This is the second part of the mini-series “requirements modeling”. In this article, we create a common understanding on what modeling is in general, and a requirements model in particular.
Requirements Modeling Series
Models in General
Models are used everywhere in life, not just for systems and requirements. It is generally considered a “small copy of something that exhibits some features of the original.” To mind come physical objects like model ships.
There are also more formal definitions of a Model (What is a Model? by Thomas Kühne). But for now, let’s focus on a more important aspect: Even with this simple definition above, all requirements already represent a model of the product to be built.
Requirements are Always Modeled
Requirements are a pragmatic description of the system to be built. They should focus on the problem that this system solves (and not the specific implementation), and are therefore only a partial description. But per definition, this is a model, even if it’s just a few lines of plain text.
A model usually has a modeling language, which can be textual or graphical. And again, with a few lines of plain text, the modeling language is… English.
So in the context of requirements modeling, the question is not whether to model or not: We always model. Instead, the questions are:
- On what level does the modeling language structure the model?
- What modeling Language do we use?
- How formal do we want the model to be?
At this point, we are ready for a simple definition:
A requirements model is a structured representation of requirements, using a specific modeling language.
Let’s look at the three questions, one by one.
Level of Modeling
There are broadly three levels to which modeling can be applied more formally:
Specification Level: The structure of the specification as a whole can be formalized. A trivial but useful example of this is the chapter structure. This has even be standardized: IEEE 29148-2011 (formally IEEE 830-1998) provides possible chapter structures for system requirements specifications (SRS).
Requirement Level: The individual requirement as whole can be made part of a requirement model by enriching it with metadata. For instance, a requirement could be classified as functional or non-functional. A more sophisticated classification scheme has been suggested by Cimatti or Gunter.

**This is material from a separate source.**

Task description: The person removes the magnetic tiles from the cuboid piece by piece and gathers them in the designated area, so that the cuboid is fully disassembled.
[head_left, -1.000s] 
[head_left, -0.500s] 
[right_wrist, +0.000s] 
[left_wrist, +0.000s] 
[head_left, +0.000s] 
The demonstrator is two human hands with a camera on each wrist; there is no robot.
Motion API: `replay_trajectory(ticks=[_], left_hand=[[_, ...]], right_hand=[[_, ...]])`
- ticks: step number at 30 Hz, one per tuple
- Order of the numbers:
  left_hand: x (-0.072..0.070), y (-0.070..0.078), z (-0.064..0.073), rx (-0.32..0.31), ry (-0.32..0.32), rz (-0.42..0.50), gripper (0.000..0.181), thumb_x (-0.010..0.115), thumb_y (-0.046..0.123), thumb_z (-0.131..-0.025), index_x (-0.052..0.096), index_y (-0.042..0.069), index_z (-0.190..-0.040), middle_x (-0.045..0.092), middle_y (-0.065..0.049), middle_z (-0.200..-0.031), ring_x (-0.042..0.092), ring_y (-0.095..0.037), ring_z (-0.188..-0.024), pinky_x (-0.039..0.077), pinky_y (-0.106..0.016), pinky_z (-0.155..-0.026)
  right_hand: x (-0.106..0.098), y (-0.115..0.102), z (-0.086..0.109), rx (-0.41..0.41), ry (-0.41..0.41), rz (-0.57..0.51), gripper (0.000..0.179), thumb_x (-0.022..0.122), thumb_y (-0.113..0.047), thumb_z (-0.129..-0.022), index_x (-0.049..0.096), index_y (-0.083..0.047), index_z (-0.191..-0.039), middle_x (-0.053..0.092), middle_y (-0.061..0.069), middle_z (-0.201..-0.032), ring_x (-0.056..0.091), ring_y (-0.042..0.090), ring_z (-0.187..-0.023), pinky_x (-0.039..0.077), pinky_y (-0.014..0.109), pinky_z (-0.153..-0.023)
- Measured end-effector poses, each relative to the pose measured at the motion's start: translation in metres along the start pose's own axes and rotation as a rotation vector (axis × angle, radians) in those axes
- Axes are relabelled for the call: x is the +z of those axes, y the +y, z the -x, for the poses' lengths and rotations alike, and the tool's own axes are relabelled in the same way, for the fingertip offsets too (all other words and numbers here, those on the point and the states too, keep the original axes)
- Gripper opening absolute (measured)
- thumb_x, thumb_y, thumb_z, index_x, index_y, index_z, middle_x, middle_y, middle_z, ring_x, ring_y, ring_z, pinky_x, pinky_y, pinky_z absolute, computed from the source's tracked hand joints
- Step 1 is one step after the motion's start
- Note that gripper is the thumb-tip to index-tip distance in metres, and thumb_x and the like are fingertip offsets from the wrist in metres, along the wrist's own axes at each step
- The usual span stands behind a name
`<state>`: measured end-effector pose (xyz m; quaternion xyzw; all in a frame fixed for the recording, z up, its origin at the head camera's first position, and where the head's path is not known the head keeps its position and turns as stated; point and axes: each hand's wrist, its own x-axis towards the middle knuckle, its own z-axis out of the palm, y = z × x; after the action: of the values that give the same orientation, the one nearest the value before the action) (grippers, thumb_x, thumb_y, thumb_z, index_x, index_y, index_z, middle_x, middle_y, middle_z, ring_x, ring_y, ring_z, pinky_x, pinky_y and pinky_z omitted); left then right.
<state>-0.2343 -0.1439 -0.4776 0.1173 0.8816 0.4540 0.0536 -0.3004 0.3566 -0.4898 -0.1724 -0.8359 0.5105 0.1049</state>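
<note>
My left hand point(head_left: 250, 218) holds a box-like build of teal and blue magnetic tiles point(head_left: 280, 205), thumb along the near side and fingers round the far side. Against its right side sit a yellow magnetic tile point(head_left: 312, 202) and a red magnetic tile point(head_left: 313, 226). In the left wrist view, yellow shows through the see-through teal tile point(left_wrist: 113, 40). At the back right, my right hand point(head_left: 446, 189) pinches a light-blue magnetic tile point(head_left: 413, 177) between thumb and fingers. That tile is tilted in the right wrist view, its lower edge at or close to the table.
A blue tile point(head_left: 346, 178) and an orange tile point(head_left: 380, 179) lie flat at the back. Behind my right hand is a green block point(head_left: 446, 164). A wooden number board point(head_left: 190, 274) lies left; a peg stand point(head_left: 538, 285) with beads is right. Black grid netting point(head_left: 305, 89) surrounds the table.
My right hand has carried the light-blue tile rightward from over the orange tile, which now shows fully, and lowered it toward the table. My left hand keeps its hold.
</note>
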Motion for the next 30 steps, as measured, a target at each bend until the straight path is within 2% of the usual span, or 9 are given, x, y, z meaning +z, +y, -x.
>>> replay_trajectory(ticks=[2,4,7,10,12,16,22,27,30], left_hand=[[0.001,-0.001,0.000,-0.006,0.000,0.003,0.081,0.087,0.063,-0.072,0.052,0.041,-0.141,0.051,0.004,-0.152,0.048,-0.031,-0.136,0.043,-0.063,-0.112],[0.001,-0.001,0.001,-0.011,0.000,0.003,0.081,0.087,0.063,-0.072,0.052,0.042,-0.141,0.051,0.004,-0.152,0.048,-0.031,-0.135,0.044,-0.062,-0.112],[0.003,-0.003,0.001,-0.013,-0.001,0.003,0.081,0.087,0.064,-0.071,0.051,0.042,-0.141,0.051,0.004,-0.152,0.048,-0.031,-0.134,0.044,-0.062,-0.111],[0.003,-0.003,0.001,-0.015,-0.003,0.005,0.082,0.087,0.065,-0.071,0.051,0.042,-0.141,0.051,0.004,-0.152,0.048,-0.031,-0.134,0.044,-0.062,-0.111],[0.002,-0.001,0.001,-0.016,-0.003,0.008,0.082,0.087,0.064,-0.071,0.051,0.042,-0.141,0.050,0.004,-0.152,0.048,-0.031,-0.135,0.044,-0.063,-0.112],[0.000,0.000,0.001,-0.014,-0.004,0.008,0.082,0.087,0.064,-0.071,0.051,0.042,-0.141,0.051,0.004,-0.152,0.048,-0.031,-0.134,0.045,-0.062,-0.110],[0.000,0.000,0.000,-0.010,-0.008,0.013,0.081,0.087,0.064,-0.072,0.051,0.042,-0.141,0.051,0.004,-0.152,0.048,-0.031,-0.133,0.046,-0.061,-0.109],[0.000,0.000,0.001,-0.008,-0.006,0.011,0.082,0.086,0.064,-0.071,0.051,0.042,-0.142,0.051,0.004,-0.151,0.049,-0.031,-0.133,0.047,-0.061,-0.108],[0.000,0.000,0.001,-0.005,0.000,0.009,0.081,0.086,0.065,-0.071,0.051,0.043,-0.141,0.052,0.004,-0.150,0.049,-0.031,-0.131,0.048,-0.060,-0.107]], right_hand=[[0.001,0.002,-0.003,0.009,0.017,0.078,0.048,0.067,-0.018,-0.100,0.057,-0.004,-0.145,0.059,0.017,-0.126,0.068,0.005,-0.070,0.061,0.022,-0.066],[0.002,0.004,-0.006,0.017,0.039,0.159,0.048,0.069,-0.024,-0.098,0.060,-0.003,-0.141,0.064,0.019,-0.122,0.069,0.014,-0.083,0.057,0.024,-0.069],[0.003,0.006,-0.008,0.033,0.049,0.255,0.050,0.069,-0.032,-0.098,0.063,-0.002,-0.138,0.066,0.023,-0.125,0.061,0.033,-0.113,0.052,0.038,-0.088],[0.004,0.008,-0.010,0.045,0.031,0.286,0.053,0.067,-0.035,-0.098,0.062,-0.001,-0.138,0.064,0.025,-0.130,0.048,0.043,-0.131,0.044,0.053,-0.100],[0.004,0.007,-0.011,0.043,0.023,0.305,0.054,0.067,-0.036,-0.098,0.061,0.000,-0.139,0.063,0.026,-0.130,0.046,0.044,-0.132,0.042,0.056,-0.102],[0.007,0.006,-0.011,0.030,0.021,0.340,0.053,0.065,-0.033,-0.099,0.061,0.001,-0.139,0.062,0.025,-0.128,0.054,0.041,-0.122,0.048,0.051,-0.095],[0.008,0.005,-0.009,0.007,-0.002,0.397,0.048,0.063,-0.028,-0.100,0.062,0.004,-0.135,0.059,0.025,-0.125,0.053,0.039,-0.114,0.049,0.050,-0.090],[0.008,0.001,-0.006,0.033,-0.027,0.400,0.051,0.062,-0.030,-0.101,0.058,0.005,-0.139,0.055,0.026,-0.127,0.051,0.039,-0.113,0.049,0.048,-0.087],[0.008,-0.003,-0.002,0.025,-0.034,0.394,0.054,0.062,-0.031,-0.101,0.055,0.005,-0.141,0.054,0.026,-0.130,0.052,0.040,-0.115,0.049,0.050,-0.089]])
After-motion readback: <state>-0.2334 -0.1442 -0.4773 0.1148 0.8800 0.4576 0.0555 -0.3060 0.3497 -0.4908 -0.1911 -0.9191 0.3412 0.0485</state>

Requirements-Text Level: The actual requirements text can also be modeled, for instance by using text templates. Some of the better-known ones are provided by the Sophist Group (Master-Schablonen, German), but there are many others to choose from.
People usually think of graphical languages like UML or SysML, when the topic of requirements modeling or system modeling comes up. And indeed these can be used as well.
Graphical languages take advantage of the fact that humans are incredibly good at capturing visualized information. It is important to note, however, that the models typically contain a lot of information that is not shown on the pictures. The pictures act as a map for orientation that helps to find additional information. This information is usually found in tables that accompany the pictures.
Levels of Formality
Independently on whether a textual or graphical representation is used, the requirements can be quite informal or extremely formalized.
Plain English (or any other natural language) is informal, but can be made more formal with text templates. Depending on the sophistication of the tools, quite a bit of information can be extracted automatically from the text (e.g. automatic glossary management).
The extreme are specification languages that are textual, but resemble programming languages, rather than text. Examples of this category include Event-B or Z. These languages have such a high level of formality, that certain properties of the description can be mathematically proven.
Things are similar with graphical languages. On the informal spectrum are “boxes and lines” that are drawn on an ad-hoc basis. But even these can be great communication tools. Next up is UML that is used “just as a drawing”, i.e. not part of a larger model.
Modeling the system as a whole is more formal than the previous approach and allows checking of the model integrity. And of course, there are modeling languages that are more formal than UML and SysML, like Petri-Nets or the Scade-dialect of the Lustre language.
Even textual requirements represent a requirements model. So the questions to ask are:
- Should I switch to a graphical representation of my requirements?
- Should I make my textual requirements more formal?
- Should I apply modeling on the specification, requirements or requirements text level?